Special DLS Lecture – Matteo Bertagni (Princeton)
Date: Thursday, April 25, 2024 Time: 12:30 - 1:30pm Location: 54-100 Dixie Lee Bryant Lecture Hall | MIT Campus, Cambridge, MA“Biogeophysical Interactions in Climate Mitigation Strategies”
Addressing climate change demands a comprehensive understanding of how mitigation strategies interact with the environment, including potential dynamic and nonlinear cascade effects. In this talk, I will analyze the biogeophysical interactions between the Earth system dynamics and two novel low-carbon fuels, hydrogen (H2) and ammonia (NH3), as well as a nature-based solution, enhanced weathering (EW), which involves the application of ground silicate rocks in agricultural soils.
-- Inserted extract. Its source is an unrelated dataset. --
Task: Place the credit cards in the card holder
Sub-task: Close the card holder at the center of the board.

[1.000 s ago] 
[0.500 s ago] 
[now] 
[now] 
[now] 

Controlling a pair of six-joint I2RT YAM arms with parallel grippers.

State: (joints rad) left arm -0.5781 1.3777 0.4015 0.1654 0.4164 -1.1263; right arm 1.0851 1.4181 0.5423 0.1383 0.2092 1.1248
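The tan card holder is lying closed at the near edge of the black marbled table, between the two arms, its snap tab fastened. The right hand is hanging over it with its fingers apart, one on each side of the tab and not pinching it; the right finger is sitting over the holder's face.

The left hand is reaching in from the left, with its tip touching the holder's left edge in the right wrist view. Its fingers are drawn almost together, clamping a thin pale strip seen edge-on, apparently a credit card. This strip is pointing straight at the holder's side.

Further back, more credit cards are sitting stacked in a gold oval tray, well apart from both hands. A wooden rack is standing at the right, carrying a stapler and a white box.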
Although these strategies face different challenges, insights from integrating hydrological and biogeochemical modeling with multiscale observations reveal shared complexity in environmental feedback, including transient phenomena, stochastic controls, and nonlinear responses. This feedback can lead to undesired tradeoffs, like the indirect global warming effect of H2 emissions, and complicate the quantification of the strategies’ climate benefits, like for EW due to the variable weathering rates in soil and the uncertain hydrological transport of the weathering products via river systems. By elucidating and offering quantitative insights into these interactions, this research aims to provide holistic assessments of mitigation strategies and foster informed decision-making.